Reputation: 157
I wonder if I can use a Tensorflow Dataset for training scikit-learn and other ML frameworks.
So, for example, can I take a tf.data.dataset
for training xgboost, LogisticReg, RandomForest classifier etc?
i.e. Can I pass the tf.data.dataset
object into the .fit()
method of these models, for training?
I tried out:
xs=np.asarray([i for i in range(10000)]).reshape(-1, 1)
ys=np.asarray([int(i%2==0)for i in range(10000)])
xs = tf.data.Dataset.from_tensor_slices(xs)

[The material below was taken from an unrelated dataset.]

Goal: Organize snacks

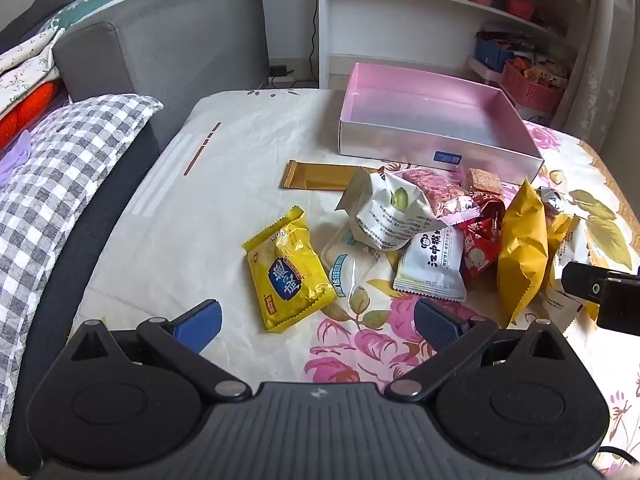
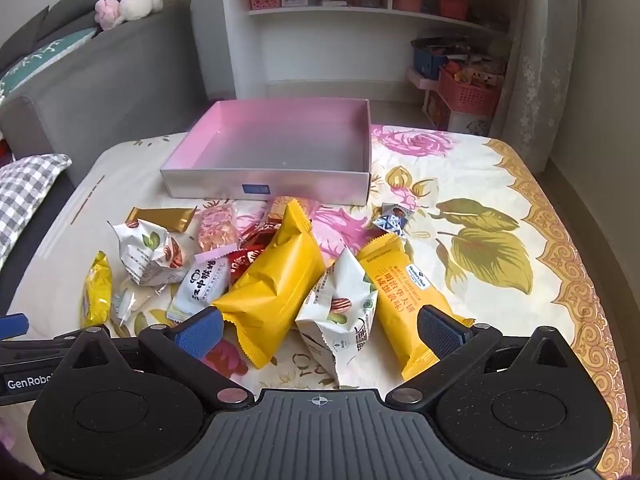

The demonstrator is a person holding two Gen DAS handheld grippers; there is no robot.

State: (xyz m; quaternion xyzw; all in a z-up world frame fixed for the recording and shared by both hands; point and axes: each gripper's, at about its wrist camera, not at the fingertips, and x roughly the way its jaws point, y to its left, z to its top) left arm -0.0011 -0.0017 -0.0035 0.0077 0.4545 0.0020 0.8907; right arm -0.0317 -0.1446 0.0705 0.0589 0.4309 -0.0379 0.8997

ys = tf.data.Dataset.from_tensor_slices(ys)
cls.fit(xs, ys)
I'm getting the following error:
TypeError: float() argument must be a string or a number, not 'TensorSliceDataset'
Upvotes: 4
Views: 2456
Reputation: 6667
You can use the as_numpy_iterator()
method; from the docs:
Returns an iterator which converts all elements of the dataset to numpy.
Following your example:
from sklearn.svm import SVC
x = list(xs.as_numpy_iterator())
y = list(ys.as_numpy_iterator())
clf = SVC(gamma='auto')
clf.fit(x, y)
Upvotes: 1